**To do**
Scan the entries below. List each line with "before".
━━ The data
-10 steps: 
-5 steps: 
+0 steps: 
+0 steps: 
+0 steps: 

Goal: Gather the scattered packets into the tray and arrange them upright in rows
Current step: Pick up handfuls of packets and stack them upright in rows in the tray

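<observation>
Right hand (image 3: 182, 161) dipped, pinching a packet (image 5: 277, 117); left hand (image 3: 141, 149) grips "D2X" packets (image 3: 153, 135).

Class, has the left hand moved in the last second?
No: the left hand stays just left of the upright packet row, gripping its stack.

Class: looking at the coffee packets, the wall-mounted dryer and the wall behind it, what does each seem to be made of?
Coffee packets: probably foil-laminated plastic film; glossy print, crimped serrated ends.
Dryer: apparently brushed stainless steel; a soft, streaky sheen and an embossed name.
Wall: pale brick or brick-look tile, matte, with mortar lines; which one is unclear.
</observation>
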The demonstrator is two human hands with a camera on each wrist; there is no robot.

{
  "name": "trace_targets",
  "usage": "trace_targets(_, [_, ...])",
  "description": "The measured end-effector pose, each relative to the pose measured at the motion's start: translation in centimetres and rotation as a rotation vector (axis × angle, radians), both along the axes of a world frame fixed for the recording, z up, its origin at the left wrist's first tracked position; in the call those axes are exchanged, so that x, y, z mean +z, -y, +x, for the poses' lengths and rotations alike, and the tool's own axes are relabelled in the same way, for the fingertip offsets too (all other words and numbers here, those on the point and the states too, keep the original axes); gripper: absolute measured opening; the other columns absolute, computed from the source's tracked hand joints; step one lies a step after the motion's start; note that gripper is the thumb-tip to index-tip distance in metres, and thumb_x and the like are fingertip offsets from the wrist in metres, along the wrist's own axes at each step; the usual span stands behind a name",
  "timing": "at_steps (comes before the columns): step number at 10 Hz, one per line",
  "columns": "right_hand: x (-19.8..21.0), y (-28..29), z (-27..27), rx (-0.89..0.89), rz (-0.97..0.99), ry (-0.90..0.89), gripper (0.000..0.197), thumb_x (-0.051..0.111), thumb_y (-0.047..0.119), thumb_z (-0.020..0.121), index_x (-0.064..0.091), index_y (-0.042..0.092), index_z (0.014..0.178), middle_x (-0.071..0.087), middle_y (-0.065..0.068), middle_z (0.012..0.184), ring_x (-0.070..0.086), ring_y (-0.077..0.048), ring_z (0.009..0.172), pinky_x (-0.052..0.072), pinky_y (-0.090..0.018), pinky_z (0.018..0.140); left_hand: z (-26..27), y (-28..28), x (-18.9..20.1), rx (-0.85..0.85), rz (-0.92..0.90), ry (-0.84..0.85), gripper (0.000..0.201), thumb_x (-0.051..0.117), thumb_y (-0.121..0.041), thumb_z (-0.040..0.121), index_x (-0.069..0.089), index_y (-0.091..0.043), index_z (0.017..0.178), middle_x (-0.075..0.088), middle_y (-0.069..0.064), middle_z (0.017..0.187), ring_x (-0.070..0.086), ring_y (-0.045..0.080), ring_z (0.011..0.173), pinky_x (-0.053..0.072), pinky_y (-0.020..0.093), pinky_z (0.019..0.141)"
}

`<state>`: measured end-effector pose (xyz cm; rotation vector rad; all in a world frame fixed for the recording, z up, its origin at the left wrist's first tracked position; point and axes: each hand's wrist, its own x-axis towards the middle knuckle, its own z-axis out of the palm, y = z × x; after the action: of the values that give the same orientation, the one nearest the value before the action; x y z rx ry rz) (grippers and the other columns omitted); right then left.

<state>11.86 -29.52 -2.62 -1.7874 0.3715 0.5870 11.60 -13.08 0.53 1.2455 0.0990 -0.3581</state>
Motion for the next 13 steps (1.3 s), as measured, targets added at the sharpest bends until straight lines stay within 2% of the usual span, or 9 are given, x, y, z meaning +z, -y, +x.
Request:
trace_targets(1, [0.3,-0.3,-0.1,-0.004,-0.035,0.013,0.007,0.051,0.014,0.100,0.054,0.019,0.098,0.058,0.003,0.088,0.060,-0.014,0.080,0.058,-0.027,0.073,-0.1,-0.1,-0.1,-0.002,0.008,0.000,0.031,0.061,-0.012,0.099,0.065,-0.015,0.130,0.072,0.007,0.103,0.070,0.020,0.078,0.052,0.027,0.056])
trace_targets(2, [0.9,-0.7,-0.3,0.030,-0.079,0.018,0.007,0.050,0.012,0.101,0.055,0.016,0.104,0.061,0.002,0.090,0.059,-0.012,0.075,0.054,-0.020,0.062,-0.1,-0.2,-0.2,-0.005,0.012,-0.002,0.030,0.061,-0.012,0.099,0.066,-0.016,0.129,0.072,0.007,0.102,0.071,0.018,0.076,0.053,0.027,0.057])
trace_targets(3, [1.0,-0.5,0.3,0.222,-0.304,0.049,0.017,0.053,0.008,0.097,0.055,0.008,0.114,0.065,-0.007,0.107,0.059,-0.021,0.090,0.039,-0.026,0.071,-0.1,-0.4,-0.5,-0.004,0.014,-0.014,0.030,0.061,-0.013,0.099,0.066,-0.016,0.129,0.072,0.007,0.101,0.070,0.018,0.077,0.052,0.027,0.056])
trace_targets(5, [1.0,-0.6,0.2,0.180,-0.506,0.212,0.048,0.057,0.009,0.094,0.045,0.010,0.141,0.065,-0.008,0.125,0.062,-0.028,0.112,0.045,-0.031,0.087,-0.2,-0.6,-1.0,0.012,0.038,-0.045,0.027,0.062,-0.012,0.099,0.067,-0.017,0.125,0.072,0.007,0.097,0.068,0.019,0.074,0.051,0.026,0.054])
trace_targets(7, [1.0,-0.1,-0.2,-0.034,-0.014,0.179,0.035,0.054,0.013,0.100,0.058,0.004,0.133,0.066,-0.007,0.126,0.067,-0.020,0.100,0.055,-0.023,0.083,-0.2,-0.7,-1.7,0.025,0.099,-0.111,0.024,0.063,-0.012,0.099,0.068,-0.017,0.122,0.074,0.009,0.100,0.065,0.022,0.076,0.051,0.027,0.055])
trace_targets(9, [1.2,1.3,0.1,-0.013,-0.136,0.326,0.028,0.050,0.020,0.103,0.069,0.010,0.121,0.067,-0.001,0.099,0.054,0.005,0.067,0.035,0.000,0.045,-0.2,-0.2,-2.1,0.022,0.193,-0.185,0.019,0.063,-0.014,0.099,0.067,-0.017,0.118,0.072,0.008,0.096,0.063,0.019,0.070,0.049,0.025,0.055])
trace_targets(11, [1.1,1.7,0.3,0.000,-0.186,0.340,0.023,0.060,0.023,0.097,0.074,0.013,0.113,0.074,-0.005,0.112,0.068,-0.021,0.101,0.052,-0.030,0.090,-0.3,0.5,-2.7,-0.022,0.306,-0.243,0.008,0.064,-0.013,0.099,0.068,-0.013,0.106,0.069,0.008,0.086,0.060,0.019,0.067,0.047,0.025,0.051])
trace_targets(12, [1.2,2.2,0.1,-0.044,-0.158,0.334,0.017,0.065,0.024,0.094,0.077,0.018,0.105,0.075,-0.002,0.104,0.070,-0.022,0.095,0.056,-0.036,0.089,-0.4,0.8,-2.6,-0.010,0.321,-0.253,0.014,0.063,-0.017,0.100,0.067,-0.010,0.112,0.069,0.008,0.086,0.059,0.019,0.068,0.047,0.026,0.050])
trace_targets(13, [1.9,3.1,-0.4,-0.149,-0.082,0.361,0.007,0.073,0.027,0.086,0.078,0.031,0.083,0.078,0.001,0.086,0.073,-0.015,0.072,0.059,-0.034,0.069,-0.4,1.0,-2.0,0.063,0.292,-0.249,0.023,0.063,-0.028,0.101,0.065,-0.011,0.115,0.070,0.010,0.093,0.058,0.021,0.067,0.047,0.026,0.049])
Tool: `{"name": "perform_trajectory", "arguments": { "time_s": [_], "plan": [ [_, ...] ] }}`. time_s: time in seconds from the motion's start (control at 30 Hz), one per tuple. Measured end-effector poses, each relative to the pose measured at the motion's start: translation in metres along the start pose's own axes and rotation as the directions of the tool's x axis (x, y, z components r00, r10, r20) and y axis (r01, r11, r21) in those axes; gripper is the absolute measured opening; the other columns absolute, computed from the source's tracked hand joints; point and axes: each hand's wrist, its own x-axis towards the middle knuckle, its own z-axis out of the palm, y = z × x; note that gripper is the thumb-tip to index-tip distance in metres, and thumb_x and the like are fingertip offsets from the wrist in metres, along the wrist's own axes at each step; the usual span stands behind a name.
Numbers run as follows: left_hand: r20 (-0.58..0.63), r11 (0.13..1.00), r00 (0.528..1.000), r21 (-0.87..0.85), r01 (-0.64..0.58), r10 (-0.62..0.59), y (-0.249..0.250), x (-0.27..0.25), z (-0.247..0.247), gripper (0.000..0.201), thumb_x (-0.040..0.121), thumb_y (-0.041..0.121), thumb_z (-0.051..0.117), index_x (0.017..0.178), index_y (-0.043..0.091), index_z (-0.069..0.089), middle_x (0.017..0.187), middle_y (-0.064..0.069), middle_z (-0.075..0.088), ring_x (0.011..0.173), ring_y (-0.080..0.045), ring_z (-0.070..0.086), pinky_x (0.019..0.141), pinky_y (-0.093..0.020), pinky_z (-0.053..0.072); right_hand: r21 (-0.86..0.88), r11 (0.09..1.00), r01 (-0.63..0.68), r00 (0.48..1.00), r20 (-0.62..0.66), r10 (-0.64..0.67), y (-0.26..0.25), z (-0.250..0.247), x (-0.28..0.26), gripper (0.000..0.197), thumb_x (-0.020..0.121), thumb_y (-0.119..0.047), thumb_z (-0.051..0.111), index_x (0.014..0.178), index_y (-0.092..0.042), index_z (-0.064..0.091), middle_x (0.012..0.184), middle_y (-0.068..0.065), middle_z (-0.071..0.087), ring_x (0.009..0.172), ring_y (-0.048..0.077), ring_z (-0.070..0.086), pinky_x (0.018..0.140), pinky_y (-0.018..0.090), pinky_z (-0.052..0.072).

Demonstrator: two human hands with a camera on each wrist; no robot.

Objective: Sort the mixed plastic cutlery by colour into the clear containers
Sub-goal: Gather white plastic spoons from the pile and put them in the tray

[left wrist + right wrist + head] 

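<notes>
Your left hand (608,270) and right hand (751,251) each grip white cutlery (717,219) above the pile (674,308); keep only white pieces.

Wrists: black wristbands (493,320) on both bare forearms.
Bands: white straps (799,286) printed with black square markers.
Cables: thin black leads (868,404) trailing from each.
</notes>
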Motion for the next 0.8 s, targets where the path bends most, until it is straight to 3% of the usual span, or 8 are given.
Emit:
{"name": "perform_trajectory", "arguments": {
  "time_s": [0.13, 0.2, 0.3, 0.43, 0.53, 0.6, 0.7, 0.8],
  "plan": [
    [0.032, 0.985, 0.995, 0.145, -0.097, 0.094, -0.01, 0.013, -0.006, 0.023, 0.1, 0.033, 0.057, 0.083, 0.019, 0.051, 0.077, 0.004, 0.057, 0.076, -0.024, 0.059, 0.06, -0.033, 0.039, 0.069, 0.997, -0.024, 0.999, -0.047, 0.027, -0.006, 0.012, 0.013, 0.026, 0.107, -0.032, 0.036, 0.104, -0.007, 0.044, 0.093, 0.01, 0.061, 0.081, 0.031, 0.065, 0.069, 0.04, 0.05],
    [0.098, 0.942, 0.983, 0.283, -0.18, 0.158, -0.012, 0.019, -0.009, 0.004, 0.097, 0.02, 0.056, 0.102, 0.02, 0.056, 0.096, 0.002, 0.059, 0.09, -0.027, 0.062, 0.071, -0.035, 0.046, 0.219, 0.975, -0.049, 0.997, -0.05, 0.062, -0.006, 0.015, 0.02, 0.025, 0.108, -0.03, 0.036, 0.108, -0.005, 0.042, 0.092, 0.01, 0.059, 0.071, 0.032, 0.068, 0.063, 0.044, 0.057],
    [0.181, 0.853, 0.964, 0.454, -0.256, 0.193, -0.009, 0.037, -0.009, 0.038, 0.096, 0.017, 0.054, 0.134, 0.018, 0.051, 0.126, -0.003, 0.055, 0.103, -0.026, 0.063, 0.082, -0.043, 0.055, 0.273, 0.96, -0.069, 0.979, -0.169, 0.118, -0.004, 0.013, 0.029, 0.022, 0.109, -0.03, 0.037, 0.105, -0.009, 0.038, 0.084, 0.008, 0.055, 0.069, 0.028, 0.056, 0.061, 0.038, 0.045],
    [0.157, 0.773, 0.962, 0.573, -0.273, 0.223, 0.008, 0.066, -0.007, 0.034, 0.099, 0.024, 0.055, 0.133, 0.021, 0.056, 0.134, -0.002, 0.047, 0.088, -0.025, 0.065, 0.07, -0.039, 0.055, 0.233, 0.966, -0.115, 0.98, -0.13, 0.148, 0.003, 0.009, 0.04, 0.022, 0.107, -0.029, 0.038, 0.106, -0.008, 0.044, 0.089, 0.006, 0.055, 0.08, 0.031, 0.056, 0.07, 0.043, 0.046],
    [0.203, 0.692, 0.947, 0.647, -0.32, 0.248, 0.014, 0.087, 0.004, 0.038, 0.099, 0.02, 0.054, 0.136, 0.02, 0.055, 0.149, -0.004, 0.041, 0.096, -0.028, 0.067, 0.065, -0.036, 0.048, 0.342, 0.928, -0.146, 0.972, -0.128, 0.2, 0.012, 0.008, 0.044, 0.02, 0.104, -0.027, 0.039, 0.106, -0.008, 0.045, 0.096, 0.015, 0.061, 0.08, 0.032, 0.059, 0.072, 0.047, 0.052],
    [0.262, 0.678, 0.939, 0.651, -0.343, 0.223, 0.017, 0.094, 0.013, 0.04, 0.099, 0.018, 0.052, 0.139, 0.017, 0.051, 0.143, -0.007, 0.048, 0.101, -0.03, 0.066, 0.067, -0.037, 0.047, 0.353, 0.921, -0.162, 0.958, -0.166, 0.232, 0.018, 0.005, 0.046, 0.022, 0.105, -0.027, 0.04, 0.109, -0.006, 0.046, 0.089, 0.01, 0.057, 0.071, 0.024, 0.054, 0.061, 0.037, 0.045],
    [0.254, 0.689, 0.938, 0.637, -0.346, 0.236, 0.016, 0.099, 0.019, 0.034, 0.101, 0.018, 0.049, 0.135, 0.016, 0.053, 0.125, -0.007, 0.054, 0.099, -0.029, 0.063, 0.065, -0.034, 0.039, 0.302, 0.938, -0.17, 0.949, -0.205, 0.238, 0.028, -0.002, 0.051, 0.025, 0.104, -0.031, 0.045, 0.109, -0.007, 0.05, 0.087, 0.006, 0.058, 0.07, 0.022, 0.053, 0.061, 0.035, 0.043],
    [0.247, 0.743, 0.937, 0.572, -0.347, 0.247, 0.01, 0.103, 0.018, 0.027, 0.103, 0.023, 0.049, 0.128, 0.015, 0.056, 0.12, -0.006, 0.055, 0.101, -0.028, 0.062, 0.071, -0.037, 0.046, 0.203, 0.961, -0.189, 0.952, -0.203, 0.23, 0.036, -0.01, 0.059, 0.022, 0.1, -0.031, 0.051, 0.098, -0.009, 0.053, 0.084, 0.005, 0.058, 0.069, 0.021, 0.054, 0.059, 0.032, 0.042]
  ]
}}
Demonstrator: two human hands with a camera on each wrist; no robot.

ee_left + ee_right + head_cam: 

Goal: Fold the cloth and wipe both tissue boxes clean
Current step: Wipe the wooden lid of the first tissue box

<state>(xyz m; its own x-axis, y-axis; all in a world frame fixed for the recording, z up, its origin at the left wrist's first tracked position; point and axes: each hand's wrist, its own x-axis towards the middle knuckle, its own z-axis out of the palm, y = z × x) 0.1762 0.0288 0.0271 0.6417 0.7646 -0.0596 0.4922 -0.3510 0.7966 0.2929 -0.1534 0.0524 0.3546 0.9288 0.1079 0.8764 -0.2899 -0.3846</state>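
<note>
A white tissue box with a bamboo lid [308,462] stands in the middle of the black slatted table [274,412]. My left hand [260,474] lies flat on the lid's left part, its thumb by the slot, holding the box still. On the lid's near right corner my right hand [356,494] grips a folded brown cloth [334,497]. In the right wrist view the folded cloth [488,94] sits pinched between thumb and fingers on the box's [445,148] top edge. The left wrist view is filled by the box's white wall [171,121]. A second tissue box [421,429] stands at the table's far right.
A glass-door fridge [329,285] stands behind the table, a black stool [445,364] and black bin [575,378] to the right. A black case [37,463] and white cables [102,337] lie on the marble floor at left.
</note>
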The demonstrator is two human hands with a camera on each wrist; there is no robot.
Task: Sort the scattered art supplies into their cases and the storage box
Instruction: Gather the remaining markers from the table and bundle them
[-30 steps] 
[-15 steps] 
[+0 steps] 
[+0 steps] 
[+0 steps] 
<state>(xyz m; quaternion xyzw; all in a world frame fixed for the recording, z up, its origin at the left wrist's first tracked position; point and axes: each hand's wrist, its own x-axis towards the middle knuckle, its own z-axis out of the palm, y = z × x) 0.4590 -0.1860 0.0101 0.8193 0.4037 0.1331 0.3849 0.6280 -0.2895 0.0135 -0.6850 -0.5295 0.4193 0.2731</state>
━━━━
**Task result**
  "timing": "at_steps (comes before the columns): step number at 10 Hz, one per line",
`<state>`: measured end-effector pose (xyz cm; rotation vector rad; all in a world frame fixed for the recording, z up, its origin at the left wrist's first tracked position; point and axes: each hand's wrist, its own x-axis towards the middle knuckle, its own z-axis out of the palm, y = z × x; after the action: of the values that give the same orientation, the one nearest the value before the action; x y z rx ry rz) (grippers and the other columns omitted); right then left.

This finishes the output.